Source: src/AWS/EC2/NatGateway.ts

A NAT gateway that lets instances in a private subnet reach the internet (and other AWS services) while preventing unsolicited inbound connections.

The gateway lives in the subnet given by subnetId, and its connectivityType decides how it connects: a "public" gateway must sit in a public subnet and requires an Elastic IP via allocationId, while a "private" gateway has no public address and is used for VPC-to-VPC routing. A NAT gateway only carries traffic once a Route sends 0.0.0.0/0 from the private subnet’s route table to it. Core properties (subnetId, connectivityType, allocationId) are immutable, so changing them replaces the gateway.

Public gateways translate private addresses to a stable public IP, so they must be placed in a public subnet (one with a route to an internet gateway) and given an Elastic IP allocation.

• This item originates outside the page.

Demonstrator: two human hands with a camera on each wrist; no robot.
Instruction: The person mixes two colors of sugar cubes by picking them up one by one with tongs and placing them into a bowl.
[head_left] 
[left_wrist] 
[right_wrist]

const eip = yield* AWS.EC2.EIP("NatEip", {});
const natGateway = yield* AWS.EC2.NatGateway("NatGateway", {
subnetId: publicSubnet.subnetId,
allocationId: eip.allocationId,
connectivityType: "public",
tags: { Name: "production-nat" },
});

Allocating the EIP first and passing its allocationId gives the gateway a fixed public IP. connectivityType defaults to "public", so it can be omitted; this is the standard way to give private instances outbound internet access.

Private gateways have no public IP and route traffic between VPCs or to on-premises networks without exposing it to the internet.

Private NAT Gateway with a Fixed Private IP

const natGateway = yield* AWS.EC2.NatGateway("PrivateNat", {
subnetId: privateSubnet.subnetId,
connectivityType: "private",
privateIpAddress: "10.0.10.10",
});

Omitting allocationId and setting connectivityType: "private" creates a gateway with no public address; privateIpAddress pins it to a specific address in the subnet instead of letting AWS choose one automatically.

Private NAT Gateway with Secondary Addresses

const natGateway = yield* AWS.EC2.NatGateway("ScaledNat", {
subnetId: privateSubnet.subnetId,
connectivityType: "private",
secondaryPrivateIpAddressCount: 3,
});

Secondary private addresses — via secondaryPrivateIpAddressCount, secondaryPrivateIpAddresses, or secondaryAllocationIds — raise the number of simultaneous connections a private gateway can sustain to busy destinations, which is only valid for private gateways.

const natRoute = yield* AWS.EC2.Route("NatRoute", {
routeTableId: privateRouteTable.routeTableId,
destinationCidrBlock: "0.0.0.0/0",
natGatewayId: natGateway.natGatewayId,
});

Without a route the gateway is inert; this entry sends all outbound traffic from the private subnet’s route table through the gateway so private instances can reach the internet.